Can the Government afford the Lease Buyback Scheme?
A final concern may be the total bill to the Government of the Lease Buyback Scheme. Can we really afford it? As discussed above, it is certainly feasible on an individual HDB flat basis.
Suppose over the next 5 years, the owners of 100,000 eligible HDB flats per year sell their flats to the HDB under the LBS, with an average payout of $200,000 per flat. This amounts to $20 billion a year. By comparison, Government expenditure in the 2019 Budget was $22.7 billion.
But this is still small compared to the Reserves which have been accumulated over the years from land sales. However, if there is any doubt about whether the LBS will continue in its present form, then there is all the more reason for HDB homeowners to act fast!
Ever since the revelation that only 5% of all HDB flats undergo SERS, there has been concern about HDB lease decay.

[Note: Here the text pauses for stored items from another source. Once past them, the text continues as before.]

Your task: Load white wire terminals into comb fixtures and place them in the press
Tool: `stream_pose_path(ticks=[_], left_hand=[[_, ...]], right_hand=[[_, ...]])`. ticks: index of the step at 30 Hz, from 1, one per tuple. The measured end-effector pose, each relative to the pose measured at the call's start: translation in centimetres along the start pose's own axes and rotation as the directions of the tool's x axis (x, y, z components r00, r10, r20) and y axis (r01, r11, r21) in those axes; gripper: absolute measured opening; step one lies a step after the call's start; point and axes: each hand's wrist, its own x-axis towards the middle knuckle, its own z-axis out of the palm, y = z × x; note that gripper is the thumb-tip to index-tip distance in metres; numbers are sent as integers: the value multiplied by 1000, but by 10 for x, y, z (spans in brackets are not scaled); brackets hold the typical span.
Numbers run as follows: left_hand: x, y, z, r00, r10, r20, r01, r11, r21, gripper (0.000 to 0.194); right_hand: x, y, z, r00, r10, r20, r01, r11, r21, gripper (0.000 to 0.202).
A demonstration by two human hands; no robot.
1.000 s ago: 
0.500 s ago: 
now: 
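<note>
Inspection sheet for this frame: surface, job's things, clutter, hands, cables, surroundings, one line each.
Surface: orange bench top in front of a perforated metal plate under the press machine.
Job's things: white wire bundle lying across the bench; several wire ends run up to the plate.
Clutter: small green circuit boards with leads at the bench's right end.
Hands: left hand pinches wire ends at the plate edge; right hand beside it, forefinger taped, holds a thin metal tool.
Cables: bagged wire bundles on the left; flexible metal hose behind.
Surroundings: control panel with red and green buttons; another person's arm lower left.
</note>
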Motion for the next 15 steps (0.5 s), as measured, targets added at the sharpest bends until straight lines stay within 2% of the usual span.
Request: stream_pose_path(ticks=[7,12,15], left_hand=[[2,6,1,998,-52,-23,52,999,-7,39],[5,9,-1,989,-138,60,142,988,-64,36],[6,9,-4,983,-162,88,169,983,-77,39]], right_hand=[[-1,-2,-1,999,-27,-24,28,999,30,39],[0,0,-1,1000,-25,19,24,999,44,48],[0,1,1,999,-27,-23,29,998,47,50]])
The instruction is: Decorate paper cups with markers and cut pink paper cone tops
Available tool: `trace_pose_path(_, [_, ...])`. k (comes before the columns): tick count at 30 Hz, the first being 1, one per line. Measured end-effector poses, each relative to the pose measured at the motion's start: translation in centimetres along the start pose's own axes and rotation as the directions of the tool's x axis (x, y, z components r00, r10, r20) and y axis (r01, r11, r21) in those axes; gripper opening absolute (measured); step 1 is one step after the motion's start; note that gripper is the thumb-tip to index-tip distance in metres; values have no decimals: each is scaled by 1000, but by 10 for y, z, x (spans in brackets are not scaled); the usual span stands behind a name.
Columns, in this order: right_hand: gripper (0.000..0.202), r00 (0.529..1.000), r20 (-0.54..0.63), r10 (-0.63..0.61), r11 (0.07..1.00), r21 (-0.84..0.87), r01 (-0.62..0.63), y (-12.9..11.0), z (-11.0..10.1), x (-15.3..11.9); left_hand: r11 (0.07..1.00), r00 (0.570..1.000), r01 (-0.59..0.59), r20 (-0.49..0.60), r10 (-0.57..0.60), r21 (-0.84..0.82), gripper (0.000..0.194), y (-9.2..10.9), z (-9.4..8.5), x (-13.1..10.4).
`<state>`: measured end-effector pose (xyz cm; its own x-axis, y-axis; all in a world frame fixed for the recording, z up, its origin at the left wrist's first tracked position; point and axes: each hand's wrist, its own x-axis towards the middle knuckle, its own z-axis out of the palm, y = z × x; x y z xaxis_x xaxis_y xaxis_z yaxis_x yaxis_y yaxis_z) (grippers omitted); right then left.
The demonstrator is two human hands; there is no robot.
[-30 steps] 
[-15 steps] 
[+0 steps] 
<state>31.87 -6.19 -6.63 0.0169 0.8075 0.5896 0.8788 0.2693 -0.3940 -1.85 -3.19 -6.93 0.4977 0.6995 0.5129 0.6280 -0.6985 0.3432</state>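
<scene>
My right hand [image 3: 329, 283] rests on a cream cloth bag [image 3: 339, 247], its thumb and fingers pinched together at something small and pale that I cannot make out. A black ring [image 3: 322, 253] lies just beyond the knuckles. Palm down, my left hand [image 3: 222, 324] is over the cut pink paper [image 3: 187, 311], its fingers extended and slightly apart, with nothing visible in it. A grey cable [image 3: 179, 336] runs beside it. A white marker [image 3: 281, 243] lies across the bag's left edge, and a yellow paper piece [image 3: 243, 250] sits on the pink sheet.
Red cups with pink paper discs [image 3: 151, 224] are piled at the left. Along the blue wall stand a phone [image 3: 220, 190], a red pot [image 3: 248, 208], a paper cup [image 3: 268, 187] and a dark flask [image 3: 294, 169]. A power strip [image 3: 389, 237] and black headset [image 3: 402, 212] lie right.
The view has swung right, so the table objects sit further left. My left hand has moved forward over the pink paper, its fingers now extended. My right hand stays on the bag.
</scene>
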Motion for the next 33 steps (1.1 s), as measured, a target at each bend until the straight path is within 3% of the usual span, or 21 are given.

Part of this is because HDB, unlike private 99-year leasehold condominiums, cannot undergo an enbloc sale. For private leasehold condominiums, an enbloc sale allows homeowners to exit a lease which is running down. However, part of the concern about HDB lease decay has been due to a lack of understanding about what tools are available to deal with it.
The Lease Buyback Scheme is currently the best, and perhaps only, realistic solution for the issue of HDB lease decay
Unfortunately, the lack of understanding and communication, and possibly also the overly restrictive conditions on the LBS has resulted in this solution being underused. Perhaps it is time to go back to the HDB to better understand how they can help!